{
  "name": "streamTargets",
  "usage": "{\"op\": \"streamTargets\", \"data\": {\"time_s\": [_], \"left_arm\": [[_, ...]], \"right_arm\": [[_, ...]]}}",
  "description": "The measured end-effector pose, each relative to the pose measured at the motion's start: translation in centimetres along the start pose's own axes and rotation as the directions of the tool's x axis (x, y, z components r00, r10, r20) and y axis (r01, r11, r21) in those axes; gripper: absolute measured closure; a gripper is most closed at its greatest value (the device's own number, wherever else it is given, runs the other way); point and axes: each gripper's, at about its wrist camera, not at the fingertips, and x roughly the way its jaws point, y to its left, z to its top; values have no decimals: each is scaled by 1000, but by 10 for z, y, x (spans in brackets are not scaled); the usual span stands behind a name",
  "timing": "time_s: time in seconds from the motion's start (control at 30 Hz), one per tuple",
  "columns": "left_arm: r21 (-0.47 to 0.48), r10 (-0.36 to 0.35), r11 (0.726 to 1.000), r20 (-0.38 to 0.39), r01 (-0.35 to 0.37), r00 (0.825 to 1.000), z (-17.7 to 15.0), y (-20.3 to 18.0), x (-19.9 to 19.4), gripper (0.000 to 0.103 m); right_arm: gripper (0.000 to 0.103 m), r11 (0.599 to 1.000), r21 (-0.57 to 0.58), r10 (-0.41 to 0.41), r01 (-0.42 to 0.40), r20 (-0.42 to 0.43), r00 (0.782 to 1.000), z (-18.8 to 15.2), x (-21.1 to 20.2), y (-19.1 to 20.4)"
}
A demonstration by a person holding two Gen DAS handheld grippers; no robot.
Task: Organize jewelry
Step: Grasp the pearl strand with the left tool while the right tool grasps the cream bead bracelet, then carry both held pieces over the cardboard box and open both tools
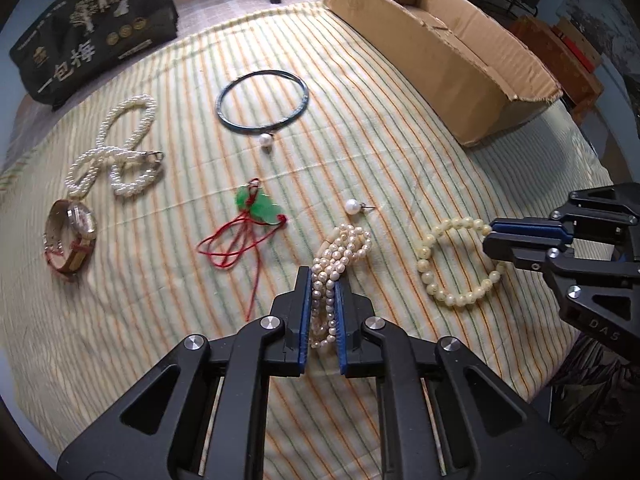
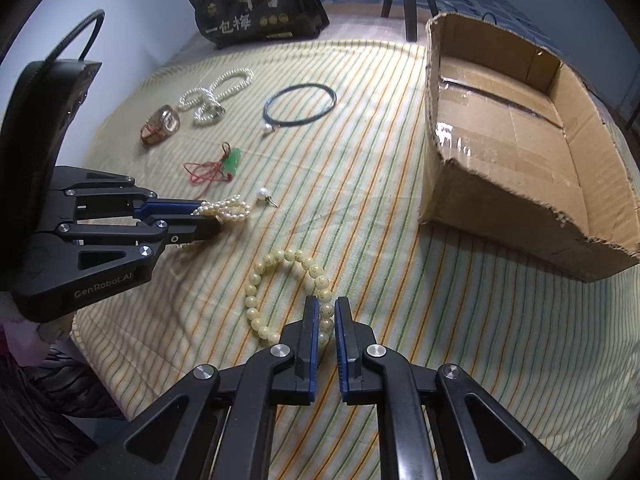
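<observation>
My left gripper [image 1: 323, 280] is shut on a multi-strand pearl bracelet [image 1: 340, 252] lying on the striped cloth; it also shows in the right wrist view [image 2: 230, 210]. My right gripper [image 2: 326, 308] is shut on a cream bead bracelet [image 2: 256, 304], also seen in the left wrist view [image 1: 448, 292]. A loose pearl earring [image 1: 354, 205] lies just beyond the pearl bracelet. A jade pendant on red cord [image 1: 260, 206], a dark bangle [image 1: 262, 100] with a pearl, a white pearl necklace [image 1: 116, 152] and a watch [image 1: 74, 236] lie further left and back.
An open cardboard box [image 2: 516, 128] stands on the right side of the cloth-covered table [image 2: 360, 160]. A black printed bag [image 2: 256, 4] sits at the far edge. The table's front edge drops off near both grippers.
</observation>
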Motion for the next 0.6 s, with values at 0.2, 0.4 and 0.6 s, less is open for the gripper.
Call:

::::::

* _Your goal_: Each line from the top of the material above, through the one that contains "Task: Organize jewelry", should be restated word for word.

* _Solution to the problem_:
{
  "name": "streamTargets",
  "usage": "{\"op\": \"streamTargets\", \"data\": {\"time_s\": [_], \"left_arm\": [[_, ...]], \"right_arm\": [[_, ...]]}}",
  "description": "The measured end-effector pose, each relative to the pose measured at the motion's start: translation in centimetres along the start pose's own axes and rotation as the directions of the tool's x axis (x, y, z components r00, r10, r20) and y axis (r01, r11, r21) in those axes; gripper: absolute measured closure; a gripper is most closed at its greatest value (the device's own number, wherever else it is given, runs the other way); point and axes: each gripper's, at about its wrist camera, not at the fingertips, and x roughly the way its jaws point, y to its left, z to its top; values have no decimals: each is scaled by 1000, but by 10 for z, y, x (spans in brackets are not scaled); the usual span stands behind a name",
  "timing": "time_s: time in seconds from the motion's start (control at 30 Hz), one per tuple",
  "columns": "left_arm: r21 (-0.47 to 0.48), r10 (-0.36 to 0.35), r11 (0.726 to 1.000), r20 (-0.38 to 0.39), r01 (-0.35 to 0.37), r00 (0.825 to 1.000), z (-17.7 to 15.0), y (-20.3 to 18.0), x (-19.9 to 19.4), gripper (0.000 to 0.103 m); right_arm: gripper (0.000 to 0.103 m), r11 (0.599 to 1.000), r21 (-0.57 to 0.58), r10 (-0.41 to 0.41), r01 (-0.42 to 0.40), r20 (-0.42 to 0.43), r00 (0.782 to 1.000), z (-18.8 to 15.2), x (-21.1 to 20.2), y (-19.1 to 20.4)"
}
A demonstration by a person holding two Gen DAS handheld grippers; no robot.
Task: Organize jewelry

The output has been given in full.